Cherry tree no longer producing. Sad.

Asked December 3, 2015, 2:16 PM EST

Hi. A couple years ago, I pruned my cherry tree more than usual, and I noticed that it hasn't produced much fruit since then. In fact, I don't think it produced any fruit last summer. I'm curious if my pruning caused some sort of problem, and if so, what I can do to fix the problem. Thanks in advance.

Clackamas County Oregon pruning fruit trees cherry trees horticulture

1 Response

Why is your cherry not producing fruit after severe prune?

It could be that your pruning has had some effect on the tree but the more likely cause of an otherwise healthy but non-fruiting Cherry is frost. Cherries flower very early in the season and a badly timed frost can destroy their chances of fruiting. It may be that this happened last year.

As for the pruning, the rule of thumb with fruit trees is never take off more than a third per year.

Here's an extract from the Oregon State University publication Training and Pruning your Home Orchard.

"At planting, head nursery trees at the height you desire for scaffold branches.

Train sweet cherry trees to the open center system with three to five scaffold branches. Young sweet cherry trees often grow vertical limbs 6 to 8 feet without branching. You must head them to induce lateral branch formation.

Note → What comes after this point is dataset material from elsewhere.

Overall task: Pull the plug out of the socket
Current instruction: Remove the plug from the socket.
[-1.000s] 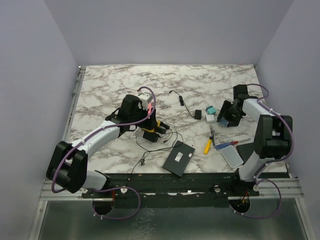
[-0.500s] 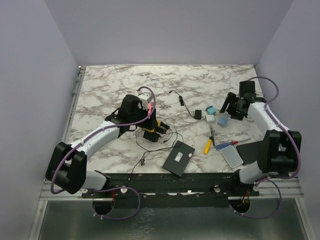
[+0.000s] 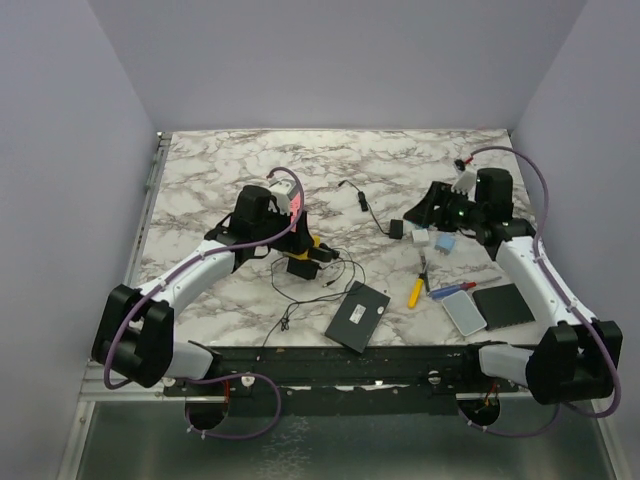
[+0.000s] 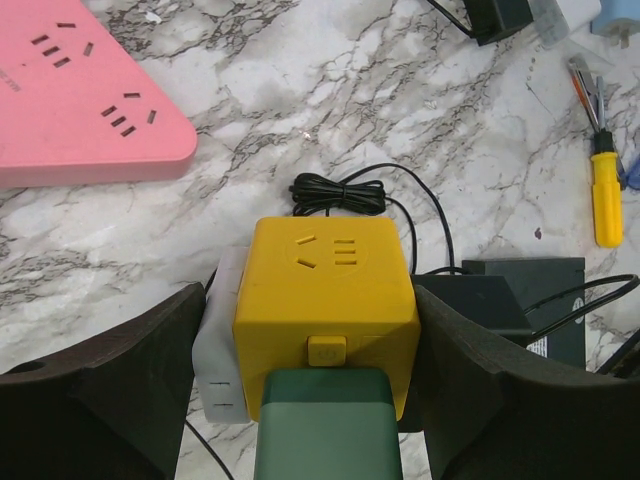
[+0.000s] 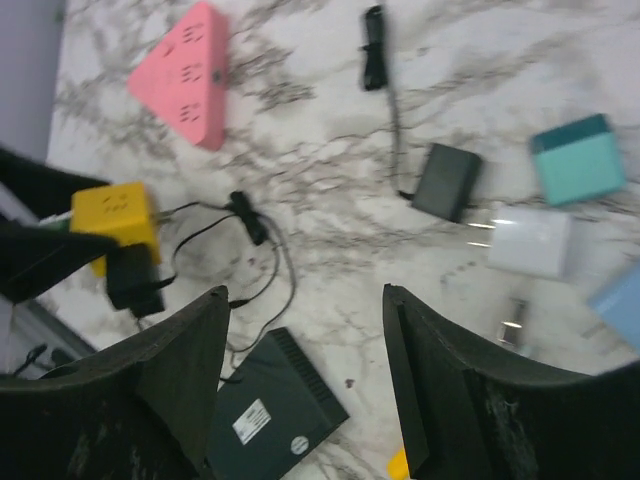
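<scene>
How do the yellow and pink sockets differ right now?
The yellow socket is a cube; the pink socket is flat and triangular. Yellow has plugs in its sides; pink shows none. Yellow is held in the left hand; pink lies free. Both show slots on top.

I'm watching the left arm and the right arm, both wearing white shells between bulky black joint housings. A purple cable is looping along each one, from base up to wrist. The fingers are showing as thick matte-black wedges with rough-textured faces.
</scene>
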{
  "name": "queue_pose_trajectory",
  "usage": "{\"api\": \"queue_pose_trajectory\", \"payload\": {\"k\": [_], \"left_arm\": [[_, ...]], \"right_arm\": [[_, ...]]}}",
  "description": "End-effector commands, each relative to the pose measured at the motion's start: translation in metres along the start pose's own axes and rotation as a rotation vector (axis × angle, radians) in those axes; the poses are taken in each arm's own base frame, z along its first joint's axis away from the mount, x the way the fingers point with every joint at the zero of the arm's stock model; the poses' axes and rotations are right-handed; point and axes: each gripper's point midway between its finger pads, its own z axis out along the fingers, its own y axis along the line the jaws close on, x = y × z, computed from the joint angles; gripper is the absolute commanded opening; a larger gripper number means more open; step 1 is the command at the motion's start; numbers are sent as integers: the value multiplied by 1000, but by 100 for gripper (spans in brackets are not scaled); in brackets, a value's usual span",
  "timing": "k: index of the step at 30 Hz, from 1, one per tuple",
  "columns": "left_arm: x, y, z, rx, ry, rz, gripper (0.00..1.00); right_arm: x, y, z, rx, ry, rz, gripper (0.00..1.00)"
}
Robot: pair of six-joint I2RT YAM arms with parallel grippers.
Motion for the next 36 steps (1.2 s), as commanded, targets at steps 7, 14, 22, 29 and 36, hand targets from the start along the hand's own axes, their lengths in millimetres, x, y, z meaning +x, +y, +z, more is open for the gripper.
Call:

Prune in summer to reduce the re-growth of vigorous trees. If a young tree is growing very rapidly, cut off a foot or more of new growth after about 3 feet of growth has been made in the summer. This will cause branching.

You can hasten production by tying down or weighting limbs to horizontal. To promote branching on trees not pruned in summer, head every shoot in winter to about 2 feet. After 5 or 6 years, stop heading and thin out crowded branches.

Mature trees require little pruning except as needed to reduce tree height."

Thanks for your interesting question.